◆ **Try it**
In the data that follows, find the line with "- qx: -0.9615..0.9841"; transcribe it, every later line up to the one with "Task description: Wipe", and that line as well, exactly and with no others.

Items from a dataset
------------------------

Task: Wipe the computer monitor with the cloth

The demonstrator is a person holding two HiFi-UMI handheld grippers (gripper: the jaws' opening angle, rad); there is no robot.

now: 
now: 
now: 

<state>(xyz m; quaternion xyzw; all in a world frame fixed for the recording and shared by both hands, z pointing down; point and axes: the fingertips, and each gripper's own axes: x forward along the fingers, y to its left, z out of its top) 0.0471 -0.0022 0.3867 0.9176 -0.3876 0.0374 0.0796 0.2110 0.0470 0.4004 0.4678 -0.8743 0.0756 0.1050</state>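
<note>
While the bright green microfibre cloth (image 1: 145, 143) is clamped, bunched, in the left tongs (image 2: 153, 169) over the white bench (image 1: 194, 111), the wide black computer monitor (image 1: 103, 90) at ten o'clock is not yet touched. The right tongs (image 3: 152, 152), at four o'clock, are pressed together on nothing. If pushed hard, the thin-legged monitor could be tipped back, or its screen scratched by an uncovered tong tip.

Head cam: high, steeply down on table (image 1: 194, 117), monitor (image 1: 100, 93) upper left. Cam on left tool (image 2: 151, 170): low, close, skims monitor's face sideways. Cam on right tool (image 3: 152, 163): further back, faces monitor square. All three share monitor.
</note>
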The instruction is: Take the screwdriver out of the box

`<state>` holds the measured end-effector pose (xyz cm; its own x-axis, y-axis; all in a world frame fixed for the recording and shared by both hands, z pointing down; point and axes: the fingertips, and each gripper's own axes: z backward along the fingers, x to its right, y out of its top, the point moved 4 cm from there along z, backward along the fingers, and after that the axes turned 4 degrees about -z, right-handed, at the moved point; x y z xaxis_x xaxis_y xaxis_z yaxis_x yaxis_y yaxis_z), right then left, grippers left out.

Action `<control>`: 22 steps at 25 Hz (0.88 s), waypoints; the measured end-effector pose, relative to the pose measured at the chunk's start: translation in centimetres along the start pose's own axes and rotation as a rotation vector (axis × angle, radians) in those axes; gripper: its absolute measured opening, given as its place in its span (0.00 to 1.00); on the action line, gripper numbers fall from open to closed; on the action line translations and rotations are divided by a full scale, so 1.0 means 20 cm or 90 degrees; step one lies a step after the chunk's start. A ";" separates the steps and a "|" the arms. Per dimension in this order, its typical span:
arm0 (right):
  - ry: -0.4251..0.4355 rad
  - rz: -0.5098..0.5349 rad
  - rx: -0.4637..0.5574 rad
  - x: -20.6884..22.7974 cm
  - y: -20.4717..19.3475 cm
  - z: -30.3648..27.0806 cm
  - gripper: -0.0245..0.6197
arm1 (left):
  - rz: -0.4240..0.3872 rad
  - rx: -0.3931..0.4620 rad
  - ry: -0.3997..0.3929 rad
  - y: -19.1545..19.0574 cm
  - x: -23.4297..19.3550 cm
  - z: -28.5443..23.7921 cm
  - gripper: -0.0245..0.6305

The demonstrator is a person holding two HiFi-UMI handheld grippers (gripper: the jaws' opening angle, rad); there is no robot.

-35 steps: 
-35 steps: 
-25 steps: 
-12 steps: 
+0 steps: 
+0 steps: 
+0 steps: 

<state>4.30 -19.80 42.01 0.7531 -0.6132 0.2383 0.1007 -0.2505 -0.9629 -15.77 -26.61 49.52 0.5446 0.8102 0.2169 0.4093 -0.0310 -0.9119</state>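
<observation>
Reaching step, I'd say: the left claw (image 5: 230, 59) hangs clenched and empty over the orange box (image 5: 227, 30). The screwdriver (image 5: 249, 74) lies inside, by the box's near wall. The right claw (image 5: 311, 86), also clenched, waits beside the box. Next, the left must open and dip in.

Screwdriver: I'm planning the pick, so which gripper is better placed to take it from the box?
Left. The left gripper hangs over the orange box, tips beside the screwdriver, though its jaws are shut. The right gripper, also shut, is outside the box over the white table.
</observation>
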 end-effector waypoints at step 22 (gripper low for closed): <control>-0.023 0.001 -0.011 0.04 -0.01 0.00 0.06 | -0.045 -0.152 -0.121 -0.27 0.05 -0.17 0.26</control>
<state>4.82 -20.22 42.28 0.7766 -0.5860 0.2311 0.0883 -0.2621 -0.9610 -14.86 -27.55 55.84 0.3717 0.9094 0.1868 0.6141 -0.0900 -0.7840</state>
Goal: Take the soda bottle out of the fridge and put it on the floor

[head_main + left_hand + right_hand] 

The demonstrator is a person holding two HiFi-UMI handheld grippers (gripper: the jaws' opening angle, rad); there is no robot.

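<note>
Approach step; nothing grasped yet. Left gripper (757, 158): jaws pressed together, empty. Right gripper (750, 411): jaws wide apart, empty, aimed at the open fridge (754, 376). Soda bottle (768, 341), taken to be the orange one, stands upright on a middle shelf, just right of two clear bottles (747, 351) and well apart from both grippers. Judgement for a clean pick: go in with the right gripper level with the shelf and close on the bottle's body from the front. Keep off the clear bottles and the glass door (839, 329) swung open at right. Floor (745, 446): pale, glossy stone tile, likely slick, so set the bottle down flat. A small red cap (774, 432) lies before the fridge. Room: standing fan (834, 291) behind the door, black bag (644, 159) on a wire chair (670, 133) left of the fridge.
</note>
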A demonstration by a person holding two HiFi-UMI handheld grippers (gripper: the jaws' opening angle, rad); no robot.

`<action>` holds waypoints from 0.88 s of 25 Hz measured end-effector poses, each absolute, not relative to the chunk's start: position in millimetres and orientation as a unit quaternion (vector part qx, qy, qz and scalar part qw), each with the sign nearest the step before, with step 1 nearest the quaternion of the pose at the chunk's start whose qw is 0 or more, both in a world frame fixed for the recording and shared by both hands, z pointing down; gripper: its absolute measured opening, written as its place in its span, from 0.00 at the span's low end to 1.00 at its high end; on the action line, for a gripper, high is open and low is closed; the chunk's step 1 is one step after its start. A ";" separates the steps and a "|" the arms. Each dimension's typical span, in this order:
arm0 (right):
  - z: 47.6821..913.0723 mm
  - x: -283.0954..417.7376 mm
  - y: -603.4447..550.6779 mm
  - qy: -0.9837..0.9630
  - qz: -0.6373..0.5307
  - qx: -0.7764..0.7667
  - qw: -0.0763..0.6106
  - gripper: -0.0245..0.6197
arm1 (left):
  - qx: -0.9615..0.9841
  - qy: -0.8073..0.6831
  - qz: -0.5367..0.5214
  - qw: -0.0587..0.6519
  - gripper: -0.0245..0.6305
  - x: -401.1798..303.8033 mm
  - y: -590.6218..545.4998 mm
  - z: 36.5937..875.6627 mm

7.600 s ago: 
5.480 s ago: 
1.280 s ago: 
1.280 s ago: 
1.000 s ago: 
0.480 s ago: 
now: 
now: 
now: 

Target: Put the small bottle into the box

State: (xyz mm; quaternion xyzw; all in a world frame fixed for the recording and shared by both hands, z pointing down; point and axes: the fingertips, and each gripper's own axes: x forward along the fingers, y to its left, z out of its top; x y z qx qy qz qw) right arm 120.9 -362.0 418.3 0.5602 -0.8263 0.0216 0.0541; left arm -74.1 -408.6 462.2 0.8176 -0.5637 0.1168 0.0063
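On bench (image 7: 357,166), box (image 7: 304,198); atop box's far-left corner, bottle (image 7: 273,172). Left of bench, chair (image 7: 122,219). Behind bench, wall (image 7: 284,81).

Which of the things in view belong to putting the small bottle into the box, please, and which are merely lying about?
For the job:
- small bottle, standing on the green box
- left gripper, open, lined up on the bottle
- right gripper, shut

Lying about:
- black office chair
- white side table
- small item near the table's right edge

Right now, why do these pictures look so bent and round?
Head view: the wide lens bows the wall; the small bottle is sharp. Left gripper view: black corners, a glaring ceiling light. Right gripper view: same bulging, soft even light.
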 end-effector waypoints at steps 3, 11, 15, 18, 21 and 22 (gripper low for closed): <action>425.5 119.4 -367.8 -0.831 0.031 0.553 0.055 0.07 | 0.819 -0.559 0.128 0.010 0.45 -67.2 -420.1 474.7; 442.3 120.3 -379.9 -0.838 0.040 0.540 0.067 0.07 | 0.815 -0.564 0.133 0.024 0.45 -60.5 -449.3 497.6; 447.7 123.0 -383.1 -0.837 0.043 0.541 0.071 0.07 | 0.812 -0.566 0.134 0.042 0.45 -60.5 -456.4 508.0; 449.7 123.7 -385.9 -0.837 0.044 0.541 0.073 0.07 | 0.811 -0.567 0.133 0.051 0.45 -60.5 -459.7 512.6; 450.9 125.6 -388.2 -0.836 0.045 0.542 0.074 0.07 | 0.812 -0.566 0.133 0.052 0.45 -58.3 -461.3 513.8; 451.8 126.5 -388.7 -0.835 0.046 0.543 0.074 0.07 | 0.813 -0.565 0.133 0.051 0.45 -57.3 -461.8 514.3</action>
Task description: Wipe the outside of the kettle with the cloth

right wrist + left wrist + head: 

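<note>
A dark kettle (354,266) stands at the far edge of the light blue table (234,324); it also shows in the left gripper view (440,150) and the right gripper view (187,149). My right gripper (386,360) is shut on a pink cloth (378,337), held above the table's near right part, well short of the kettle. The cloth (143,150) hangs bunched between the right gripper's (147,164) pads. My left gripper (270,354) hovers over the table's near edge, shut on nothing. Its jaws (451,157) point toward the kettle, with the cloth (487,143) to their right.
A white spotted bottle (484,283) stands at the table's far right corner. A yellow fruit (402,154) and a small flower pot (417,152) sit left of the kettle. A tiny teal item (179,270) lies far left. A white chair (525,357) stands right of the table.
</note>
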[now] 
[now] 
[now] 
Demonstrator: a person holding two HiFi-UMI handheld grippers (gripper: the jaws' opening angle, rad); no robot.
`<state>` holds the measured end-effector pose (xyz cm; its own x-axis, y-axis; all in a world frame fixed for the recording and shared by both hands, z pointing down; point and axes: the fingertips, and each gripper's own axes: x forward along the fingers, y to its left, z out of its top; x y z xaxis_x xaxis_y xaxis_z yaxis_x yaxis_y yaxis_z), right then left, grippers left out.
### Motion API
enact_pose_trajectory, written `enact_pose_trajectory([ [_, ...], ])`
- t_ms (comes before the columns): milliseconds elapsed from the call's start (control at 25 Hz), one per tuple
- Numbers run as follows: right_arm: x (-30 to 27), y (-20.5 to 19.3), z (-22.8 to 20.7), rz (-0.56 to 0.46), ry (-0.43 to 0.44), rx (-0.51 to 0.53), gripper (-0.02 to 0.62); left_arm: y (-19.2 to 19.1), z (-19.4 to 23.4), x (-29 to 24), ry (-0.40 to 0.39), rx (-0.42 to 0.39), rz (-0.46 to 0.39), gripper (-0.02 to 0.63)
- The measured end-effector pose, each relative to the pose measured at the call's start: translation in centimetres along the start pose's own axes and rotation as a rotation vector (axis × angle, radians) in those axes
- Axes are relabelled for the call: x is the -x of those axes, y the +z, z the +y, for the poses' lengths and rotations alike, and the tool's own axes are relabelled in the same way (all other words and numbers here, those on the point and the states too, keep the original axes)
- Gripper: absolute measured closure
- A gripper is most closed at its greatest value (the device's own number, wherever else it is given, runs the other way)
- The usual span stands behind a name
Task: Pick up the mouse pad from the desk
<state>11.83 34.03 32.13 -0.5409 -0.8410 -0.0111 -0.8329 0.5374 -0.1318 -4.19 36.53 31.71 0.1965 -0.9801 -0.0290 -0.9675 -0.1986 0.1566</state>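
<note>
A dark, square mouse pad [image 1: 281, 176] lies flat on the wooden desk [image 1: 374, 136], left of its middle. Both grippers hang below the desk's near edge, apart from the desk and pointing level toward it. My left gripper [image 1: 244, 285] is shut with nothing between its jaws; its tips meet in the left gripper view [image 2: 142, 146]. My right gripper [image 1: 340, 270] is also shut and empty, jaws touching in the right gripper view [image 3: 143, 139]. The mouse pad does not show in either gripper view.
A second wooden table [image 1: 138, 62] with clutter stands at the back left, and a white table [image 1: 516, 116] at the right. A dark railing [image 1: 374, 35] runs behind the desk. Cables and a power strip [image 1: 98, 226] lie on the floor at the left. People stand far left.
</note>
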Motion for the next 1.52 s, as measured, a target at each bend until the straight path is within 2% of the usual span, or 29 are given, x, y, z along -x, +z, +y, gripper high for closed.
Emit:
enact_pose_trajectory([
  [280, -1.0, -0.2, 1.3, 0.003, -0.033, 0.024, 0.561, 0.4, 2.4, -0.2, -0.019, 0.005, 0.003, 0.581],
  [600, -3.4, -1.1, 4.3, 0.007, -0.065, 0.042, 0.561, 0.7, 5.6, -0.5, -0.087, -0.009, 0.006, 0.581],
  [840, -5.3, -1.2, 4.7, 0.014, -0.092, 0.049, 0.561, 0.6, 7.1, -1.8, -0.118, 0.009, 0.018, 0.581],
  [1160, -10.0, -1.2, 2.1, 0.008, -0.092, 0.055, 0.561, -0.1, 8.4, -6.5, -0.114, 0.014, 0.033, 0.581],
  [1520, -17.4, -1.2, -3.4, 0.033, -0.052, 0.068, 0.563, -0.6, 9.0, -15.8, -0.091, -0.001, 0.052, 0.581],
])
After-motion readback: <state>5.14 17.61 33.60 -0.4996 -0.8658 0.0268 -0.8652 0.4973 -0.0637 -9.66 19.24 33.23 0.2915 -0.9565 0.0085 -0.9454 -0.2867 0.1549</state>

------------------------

◆ **Exercise result**
  - qx: -0.9615..0.9841
  - qy: -0.8073..0.6831
  - qz: -0.5367..0.5214
  - qw: -0.0587..0.6519
  - gripper: -0.0245..0.6305
  - x: -401.1798..303.8033 mm
  - y: -590.6218..545.4998 mm
  - z: 36.5937..875.6627 mm

7.600 s ago: 
5.480 s ago: 
1.280 s ago: 
1.280 s ago: 
1.000 s ago: 
0.480 s ago: 
now: 
now: 
now: 

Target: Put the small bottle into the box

State: (xyz mm; quaternion xyzw; all in a world frame fixed for the recording and shared by both hands, z pointing down; point and axes: the fingertips, and each gripper's own axes: x forward along the fingers, y to its left, z out of its top; x y z qx qy qz qw) right arm 120.9 -362.0 418.3 0.5602 -0.8263 0.0216 0.0541; left arm -74.1 -408.6 462.2 0.8176 -0.5637 0.1168 0.0063
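On bench (image 7: 357,166), box (image 7: 304,198); atop box's far-left corner, bottle (image 7: 273,172). Left of bench, chair (image 7: 122,219). Behind bench, wall (image 7: 284,81).

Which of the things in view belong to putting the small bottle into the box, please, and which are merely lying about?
For the job:
- small bottle, standing on the green box
- left gripper, open, lined up on the bottle
- right gripper, shut

Lying about:
- black office chair
- white side table
- small item near the table's right edge

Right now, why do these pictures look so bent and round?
Head view: the wide lens bows the wall; the small bottle is sharp. Left gripper view: black corners, a glaring ceiling light. Right gripper view: same bulging, soft even light.
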 end-effector waypoints at steps 3, 11, 15, 18, 21 and 22 (gripper low for closed): <action>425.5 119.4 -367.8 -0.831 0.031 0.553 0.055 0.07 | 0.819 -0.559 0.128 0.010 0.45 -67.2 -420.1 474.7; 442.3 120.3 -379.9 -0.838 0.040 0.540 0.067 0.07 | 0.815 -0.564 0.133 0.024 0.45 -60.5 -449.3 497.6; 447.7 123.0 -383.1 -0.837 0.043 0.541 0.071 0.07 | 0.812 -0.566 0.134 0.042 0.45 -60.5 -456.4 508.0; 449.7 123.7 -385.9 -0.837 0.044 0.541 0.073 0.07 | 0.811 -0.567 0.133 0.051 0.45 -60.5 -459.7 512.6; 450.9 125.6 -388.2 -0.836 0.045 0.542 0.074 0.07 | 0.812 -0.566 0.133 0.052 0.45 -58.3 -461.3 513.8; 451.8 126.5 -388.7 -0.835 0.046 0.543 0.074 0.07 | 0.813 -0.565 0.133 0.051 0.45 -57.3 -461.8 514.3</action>
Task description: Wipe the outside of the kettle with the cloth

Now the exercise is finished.